- **How to complete this task**:
Would you return exactly the lines from the top of the data below through the one containing "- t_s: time", leaving out the pictures?

- **Recorded information**:
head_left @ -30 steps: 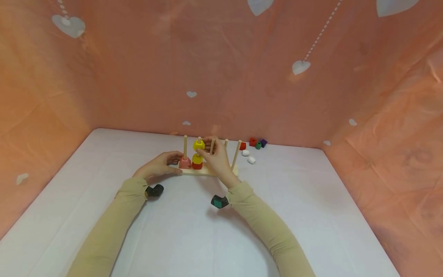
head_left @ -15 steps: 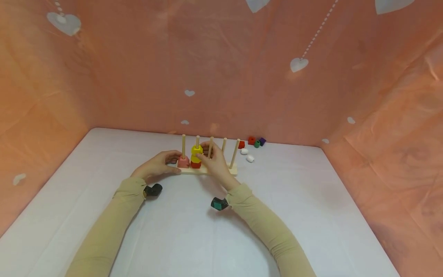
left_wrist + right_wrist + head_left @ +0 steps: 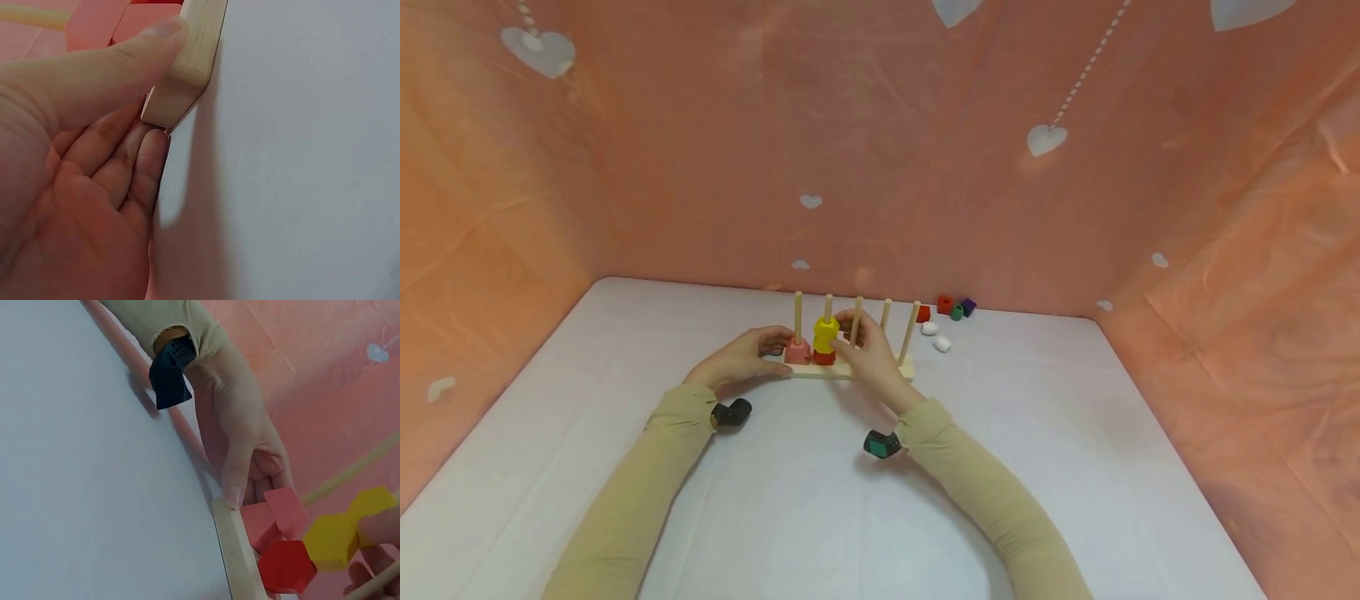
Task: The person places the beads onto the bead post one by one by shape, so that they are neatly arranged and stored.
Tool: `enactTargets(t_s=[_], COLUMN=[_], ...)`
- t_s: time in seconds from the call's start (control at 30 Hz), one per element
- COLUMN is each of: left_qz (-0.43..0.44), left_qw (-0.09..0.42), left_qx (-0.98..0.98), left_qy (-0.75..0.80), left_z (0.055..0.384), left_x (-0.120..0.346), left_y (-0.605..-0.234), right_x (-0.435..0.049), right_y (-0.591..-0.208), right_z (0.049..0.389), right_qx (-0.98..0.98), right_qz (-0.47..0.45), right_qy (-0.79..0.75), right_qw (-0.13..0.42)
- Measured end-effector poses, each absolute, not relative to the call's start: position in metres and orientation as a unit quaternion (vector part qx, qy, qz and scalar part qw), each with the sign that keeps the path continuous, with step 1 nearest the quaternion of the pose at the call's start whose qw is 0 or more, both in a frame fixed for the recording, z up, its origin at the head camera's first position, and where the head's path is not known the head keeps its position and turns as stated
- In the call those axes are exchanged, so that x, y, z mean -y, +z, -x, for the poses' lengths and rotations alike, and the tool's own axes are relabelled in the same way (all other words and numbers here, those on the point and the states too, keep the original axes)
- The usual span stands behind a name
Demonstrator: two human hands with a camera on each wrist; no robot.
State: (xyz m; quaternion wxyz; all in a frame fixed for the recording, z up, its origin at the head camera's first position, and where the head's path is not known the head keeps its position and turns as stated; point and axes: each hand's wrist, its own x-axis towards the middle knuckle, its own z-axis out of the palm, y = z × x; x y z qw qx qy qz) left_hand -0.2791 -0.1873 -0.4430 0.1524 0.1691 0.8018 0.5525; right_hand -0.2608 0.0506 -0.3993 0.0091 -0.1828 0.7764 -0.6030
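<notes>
A pale wooden peg board (image 3: 847, 372) with several upright pegs stands near the back of the table. My left hand (image 3: 736, 357) grips its left end, thumb on top of the board (image 3: 199, 53) and fingers at the end and below. Pink blocks (image 3: 797, 352) sit low on the leftmost peg. On the second peg a red hexagonal block (image 3: 287, 567) is lowest, with a yellow hexagonal block (image 3: 330, 542) on it and another yellow block (image 3: 371, 504) on top. My right hand (image 3: 874, 357) pinches the top yellow block, its fingers partly hidden behind the pegs.
Right of the board lie two white beads (image 3: 929, 328), two red blocks (image 3: 945, 304), a green bead (image 3: 957, 312) and a purple block (image 3: 969, 307). An orange-pink curtain (image 3: 880, 167) with hearts rises behind the table. Each wrist carries a small black camera (image 3: 882, 444).
My right hand has slid the upper yellow block down the second peg onto the lower yellow one. The left hand keeps its hold on the board.
</notes>
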Motion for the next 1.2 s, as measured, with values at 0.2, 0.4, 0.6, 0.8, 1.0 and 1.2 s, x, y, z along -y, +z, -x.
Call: enactTargets(t_s=[0.2, 0.4, 0.6, 0.8, 1.0, 1.2], left_qz=[-0.186, -0.184, -0.193, -0.185, -0.176, -0.19], left_qw=[0.144, 0.144, 0.14, 0.142, 0.152, 0.142], left_qx=[-0.805, -0.802, -0.808, -0.808, -0.812, -0.817], left_qy=[0.544, 0.55, 0.539, 0.54, 0.535, 0.525], left_z=[0.281, 0.281, 0.281, 0.282, 0.283, 0.284], left_x=[0.188, 0.187, 0.186, 0.186, 0.184, 0.184], left_y=[-0.445, -0.444, -0.443, -0.442, -0.441, -0.444], right_x=[-0.063, -0.08, -0.112, -0.149, -0.194, -0.231], right_y=[-0.372, -0.379, -0.383, -0.366, -0.375, -0.396], right_z=[0.234, 0.226, 0.221, 0.211, 0.218, 0.237], right_qx=[-0.766, -0.786, -0.796, -0.786, -0.817, -0.844], right_qz=[0.237, 0.231, 0.239, 0.238, 0.19, 0.16], right_qy=[-0.597, -0.574, -0.556, -0.57, -0.544, -0.511], right_qw=[-0.007, -0.006, -0.012, -0.025, -0.003, 0.004])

- **Output of the exercise**:
head_left @ -30 steps: 
head_left @ -15 steps: 
left_wrist + right_wrist + head_left @ +0 steps: 
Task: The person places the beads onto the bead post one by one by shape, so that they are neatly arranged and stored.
Tool: `enactTargets(t_s=[_], COLUMN=[_], ...)`
- t_s: time in seconds from the call's start (control at 30 Hz), one per element

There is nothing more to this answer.